### ASSIGNED TASK
In the reply, include exactly the lines of the entries below from the first to the line with "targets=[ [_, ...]", that line included.

### TASK INPUTS
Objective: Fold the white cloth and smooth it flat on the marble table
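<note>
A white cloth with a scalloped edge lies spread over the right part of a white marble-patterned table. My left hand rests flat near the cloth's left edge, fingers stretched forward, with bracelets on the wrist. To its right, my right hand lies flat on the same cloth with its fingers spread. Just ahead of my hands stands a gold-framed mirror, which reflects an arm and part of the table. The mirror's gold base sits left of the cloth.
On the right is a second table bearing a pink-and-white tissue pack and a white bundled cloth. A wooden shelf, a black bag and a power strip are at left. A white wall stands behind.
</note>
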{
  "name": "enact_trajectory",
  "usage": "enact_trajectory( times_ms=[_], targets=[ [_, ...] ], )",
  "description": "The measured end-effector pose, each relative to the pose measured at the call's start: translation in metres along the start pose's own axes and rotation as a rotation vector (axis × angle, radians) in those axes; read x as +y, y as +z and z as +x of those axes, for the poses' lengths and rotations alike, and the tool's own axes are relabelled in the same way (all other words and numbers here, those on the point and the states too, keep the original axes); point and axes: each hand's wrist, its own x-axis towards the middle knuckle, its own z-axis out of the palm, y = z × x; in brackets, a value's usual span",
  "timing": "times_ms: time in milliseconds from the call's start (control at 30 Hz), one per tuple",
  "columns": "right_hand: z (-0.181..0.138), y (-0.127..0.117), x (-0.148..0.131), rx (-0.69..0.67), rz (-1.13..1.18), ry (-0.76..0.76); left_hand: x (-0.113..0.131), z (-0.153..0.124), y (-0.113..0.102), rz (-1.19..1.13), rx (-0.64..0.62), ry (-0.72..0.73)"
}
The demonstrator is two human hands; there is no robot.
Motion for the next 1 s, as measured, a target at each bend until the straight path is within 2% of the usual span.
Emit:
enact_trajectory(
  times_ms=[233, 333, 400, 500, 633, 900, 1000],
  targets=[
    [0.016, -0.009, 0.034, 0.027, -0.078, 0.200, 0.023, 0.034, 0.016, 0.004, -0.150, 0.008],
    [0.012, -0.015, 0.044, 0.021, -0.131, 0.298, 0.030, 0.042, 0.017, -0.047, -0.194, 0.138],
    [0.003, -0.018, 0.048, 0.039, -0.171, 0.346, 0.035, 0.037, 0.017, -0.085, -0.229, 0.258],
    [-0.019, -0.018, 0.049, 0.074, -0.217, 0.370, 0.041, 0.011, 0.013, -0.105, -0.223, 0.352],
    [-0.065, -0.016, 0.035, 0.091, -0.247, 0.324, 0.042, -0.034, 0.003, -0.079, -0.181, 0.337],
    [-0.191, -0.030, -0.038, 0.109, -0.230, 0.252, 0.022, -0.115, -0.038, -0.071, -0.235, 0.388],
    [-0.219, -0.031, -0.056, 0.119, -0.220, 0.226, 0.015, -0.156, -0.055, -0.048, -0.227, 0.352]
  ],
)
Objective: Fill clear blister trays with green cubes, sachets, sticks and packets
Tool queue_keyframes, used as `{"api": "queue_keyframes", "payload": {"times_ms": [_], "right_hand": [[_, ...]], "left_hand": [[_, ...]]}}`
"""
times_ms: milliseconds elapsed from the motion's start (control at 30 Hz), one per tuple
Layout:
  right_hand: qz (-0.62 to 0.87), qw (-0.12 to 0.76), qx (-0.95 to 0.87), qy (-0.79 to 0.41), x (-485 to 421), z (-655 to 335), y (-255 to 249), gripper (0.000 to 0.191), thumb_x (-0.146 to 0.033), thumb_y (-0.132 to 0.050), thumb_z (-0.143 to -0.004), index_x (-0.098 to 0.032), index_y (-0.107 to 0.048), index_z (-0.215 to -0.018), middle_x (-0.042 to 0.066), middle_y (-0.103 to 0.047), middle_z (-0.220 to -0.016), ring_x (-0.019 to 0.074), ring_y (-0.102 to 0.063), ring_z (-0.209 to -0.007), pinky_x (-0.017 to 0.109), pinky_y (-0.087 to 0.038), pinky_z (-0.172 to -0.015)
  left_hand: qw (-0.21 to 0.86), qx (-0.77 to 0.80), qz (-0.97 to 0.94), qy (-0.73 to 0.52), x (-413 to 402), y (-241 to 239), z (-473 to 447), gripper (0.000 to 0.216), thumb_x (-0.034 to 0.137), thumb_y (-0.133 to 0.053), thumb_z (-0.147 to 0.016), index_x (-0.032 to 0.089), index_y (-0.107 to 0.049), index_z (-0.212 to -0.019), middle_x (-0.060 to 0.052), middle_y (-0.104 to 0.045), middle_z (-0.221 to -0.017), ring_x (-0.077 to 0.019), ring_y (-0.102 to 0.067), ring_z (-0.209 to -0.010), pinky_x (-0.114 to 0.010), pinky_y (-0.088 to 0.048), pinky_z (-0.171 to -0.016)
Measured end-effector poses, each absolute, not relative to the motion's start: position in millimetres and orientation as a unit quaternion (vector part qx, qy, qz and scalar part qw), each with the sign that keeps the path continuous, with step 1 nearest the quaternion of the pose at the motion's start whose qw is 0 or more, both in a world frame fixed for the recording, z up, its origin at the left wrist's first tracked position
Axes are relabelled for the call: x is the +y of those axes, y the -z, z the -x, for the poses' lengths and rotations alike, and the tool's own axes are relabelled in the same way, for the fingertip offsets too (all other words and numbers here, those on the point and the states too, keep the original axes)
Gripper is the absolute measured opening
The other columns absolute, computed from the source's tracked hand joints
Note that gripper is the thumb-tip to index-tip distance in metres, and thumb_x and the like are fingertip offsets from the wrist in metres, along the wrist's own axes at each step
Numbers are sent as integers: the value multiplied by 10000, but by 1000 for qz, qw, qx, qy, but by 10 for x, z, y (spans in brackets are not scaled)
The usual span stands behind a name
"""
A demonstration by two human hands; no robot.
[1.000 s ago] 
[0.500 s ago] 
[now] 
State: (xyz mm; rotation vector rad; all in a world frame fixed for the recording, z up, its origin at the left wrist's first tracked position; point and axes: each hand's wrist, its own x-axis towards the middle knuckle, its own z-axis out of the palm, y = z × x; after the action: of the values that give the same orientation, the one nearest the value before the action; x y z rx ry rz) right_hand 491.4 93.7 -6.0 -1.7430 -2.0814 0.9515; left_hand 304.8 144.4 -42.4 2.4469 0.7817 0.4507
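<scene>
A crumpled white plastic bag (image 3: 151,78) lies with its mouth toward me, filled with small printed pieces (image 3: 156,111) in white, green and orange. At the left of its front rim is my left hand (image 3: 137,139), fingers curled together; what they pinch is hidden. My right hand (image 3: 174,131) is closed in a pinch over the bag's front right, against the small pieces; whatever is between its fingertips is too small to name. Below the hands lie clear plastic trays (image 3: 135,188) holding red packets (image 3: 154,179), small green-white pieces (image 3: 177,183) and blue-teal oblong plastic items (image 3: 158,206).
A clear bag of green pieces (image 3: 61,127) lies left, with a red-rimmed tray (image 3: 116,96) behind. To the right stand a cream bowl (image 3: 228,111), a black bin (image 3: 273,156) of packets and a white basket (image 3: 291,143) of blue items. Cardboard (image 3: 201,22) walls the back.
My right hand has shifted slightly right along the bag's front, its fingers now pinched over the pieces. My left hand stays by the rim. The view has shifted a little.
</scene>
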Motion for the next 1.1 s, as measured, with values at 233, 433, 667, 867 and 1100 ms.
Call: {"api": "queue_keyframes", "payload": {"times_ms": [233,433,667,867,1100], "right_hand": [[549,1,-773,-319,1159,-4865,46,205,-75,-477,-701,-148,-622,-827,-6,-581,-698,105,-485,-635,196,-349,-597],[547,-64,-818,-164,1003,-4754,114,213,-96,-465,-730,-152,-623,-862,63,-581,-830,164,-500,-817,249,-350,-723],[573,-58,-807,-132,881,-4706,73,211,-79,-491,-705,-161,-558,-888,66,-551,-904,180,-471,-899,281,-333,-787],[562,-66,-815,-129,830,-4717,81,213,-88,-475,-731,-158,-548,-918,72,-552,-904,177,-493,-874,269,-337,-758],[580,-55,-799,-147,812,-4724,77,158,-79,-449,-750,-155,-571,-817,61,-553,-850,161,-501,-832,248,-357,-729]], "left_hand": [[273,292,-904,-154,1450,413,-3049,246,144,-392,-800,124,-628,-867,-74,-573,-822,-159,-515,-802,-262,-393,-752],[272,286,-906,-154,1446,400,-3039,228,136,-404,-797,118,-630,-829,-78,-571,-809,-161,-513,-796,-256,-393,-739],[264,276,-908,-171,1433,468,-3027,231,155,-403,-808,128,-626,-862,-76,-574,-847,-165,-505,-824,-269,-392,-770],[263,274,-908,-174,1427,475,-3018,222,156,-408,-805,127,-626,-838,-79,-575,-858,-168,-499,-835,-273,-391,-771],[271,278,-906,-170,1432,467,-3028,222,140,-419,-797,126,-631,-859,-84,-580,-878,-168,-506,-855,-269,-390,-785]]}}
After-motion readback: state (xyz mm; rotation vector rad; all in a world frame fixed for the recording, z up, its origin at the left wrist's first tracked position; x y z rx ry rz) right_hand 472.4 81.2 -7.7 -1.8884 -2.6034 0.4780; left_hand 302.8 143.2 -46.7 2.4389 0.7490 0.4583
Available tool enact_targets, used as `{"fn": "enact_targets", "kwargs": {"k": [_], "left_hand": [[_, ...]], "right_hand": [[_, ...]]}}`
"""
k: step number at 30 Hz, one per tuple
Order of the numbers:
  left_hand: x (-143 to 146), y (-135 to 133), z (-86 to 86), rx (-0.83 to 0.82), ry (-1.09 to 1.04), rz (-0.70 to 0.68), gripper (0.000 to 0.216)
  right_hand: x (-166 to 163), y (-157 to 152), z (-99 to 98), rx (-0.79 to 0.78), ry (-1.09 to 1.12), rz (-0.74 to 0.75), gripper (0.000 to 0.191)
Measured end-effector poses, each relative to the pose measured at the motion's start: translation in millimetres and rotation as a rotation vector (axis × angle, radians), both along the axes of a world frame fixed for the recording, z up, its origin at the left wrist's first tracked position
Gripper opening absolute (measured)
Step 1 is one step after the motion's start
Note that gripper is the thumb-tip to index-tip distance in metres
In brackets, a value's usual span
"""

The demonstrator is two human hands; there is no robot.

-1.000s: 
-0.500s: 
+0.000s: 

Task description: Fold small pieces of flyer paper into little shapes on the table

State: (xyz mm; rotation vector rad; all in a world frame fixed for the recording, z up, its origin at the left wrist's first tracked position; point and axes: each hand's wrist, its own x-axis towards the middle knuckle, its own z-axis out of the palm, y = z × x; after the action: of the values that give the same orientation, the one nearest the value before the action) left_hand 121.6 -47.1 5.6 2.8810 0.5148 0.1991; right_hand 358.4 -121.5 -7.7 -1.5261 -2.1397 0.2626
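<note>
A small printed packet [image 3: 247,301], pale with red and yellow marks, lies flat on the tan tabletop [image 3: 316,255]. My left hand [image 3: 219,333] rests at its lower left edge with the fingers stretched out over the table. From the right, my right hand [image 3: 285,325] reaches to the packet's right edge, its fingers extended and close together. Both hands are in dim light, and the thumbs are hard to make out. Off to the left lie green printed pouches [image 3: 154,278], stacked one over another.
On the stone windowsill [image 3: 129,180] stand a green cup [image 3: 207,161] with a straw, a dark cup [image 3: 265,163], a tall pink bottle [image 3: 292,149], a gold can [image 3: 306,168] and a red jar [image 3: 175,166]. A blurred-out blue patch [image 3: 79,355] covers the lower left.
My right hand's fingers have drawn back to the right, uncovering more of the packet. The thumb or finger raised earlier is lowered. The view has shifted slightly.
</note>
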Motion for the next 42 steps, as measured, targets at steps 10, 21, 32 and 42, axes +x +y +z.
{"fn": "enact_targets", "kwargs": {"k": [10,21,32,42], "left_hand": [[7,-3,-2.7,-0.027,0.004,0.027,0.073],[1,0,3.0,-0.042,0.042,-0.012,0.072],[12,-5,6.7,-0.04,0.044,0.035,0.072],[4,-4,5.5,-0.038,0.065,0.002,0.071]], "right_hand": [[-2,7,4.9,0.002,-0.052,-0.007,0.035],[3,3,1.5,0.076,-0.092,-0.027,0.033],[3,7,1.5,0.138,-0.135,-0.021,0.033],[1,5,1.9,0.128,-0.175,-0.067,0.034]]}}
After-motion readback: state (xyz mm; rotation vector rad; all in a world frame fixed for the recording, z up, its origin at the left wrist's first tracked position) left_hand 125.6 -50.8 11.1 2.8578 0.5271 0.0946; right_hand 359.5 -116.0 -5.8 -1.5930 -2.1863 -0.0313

### EXERCISE RESPONSE
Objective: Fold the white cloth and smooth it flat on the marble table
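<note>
A white cloth with a scalloped edge lies spread over the right part of a white marble-patterned table. My left hand rests flat near the cloth's left edge, fingers stretched forward, with bracelets on the wrist. To its right, my right hand lies flat on the same cloth with its fingers spread. Just ahead of my hands stands a gold-framed mirror, which reflects an arm and part of the table. The mirror's gold base sits left of the cloth.
On the right is a second table bearing a pink-and-white tissue pack and a white bundled cloth. A wooden shelf, a black bag and a power strip are at left. A white wall stands behind.
</note>
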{
  "name": "enact_trajectory",
  "usage": "enact_trajectory( times_ms=[_], targets=[ [_, ...] ], )",

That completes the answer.